Ladies and Gentlemen:

    We have acted as counsel to ImmunoGen, Inc., a Massachusetts corporation
(the "Company"), in connection with the preparation and filing with the
Securities and Exchange Commission of a Registration Statement on Form S-3 (the
"Registration Statement"), pursuant to which the Company is registering under
the Securities Act of 1933, as amended, a total of 4,600,000 shares (the
"Shares") of its common stock, $.01 par value per share (the "Common Stock"),
for sale to the public. This opinion is being rendered in connection with the
filing of the Registration Statement.

    In connection with this opinion, we have examined the Company's Restated
Articles of Organization and By-Laws, both as currently in effect; such other
records of the corporate proceedings of the Company and certificates of the
Company's officers as we have deemed relevant; and the Registration Statement
and the exhibits thereto.

    In our examination, we have assumed the genuineness of all signatures, the
legal capacity of natural persons, the authenticity of all documents submitted
to us as originals, the conformity to original documents of all documents
submitted to us as certified, photostatic or facsimile copies and the
authenticity of the originals of such copies.

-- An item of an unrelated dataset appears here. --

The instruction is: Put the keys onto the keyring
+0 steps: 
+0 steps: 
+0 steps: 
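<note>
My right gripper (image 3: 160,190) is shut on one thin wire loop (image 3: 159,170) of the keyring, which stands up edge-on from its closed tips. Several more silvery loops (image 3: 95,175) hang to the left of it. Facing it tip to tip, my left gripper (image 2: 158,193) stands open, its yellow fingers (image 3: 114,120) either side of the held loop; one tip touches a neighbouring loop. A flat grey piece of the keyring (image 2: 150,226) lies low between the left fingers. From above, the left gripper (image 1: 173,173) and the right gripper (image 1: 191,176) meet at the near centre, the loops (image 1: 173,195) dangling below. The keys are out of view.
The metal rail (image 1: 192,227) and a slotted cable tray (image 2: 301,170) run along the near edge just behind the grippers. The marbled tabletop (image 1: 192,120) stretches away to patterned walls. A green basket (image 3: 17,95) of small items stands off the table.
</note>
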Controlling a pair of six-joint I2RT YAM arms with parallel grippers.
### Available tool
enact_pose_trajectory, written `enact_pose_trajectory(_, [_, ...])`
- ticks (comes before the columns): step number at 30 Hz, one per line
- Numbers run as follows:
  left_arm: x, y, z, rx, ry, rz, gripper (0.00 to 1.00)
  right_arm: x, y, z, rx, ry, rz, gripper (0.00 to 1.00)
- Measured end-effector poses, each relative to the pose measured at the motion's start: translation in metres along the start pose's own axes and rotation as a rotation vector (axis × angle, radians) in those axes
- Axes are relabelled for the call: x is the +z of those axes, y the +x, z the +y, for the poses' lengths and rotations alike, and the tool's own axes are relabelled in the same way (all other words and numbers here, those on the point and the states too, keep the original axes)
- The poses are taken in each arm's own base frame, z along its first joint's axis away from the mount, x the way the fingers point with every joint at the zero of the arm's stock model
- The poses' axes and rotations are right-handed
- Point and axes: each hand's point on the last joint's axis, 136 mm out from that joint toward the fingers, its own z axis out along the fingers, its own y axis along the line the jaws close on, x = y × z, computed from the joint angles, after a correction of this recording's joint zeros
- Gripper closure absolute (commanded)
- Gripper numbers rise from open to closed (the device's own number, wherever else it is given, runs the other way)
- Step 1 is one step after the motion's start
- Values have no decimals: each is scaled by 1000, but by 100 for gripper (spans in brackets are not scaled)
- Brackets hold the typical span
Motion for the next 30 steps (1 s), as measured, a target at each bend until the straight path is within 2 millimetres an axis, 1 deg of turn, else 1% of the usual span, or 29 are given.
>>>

    Based upon the foregoing, we are of the opinion that (i) the Shares have
been duly and validly authorized by the Company and (ii) the Shares, when sold,
will be duly and validly issued, fully paid and non-assessable shares of the
Common Stock.

    Our opinion is limited to the laws of The Commonwealth of Massachusetts and
the federal laws of the United States of America, and we express no opinion with
respect to the laws of any other jurisdiction. No opinion is expressed herein
with respect to the qualification of the Shares under the securities or blue sky
laws of any state or any foreign jurisdiction.

                BOSTON  NEW YORK  RESTON  WASHINGTON  NEW HAVEN
<PAGE>
MINTZ, LEVIN, COHN, FERRIS, GLOVSKY AND POPEO, P.C.

NOVEMBER 15, 2000
Page 2

    The foregoing opinion is rendered as of the date hereof. We assume no
obligation to update such opinion to reflect any facts or circumstances which
may hereafter come to our attention or changes in the law which may hereafter
occur. We understand that you wish to file this opinion as an exhibit to the
Registration Statement, and we hereby consent thereto. We hereby further consent
to the reference to us under the caption "Legality of Common Stock" in the
prospectus included in the Registration Statement.

                                          Very truly yours,
                                          /s/ Mintz, Levin, Cohn, Ferris,
                                          Glovsky and Popeo, P.C.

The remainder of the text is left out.